Top of Collected data

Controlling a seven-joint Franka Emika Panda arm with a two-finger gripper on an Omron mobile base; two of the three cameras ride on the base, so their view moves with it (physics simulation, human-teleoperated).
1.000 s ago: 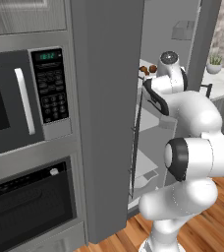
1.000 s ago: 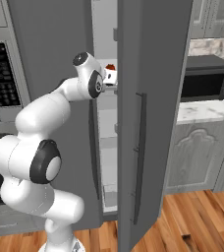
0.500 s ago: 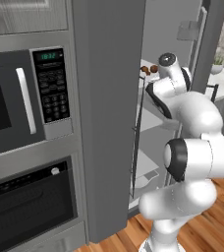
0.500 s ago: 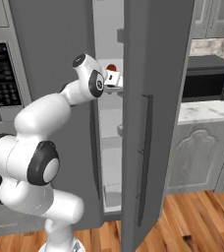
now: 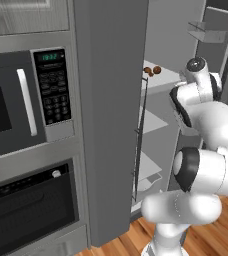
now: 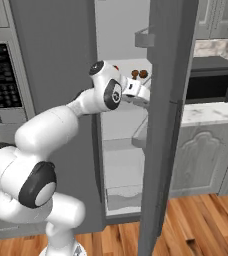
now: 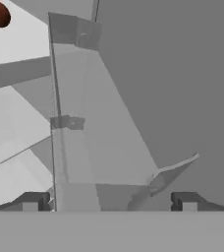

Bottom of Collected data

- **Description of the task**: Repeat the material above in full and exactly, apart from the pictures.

- **Answer section**:
Controlling a seven-joint Franka Emika Panda arm with a two-finger gripper on an Omron mobile base; two of the three cameras ride on the base, so their view moves with it (physics simulation, human-teleoperated).
1.000 s ago: 
1.000 s ago: 
0.500 s ago: 
0.500 s ago: 
now: 
now: 
now: 

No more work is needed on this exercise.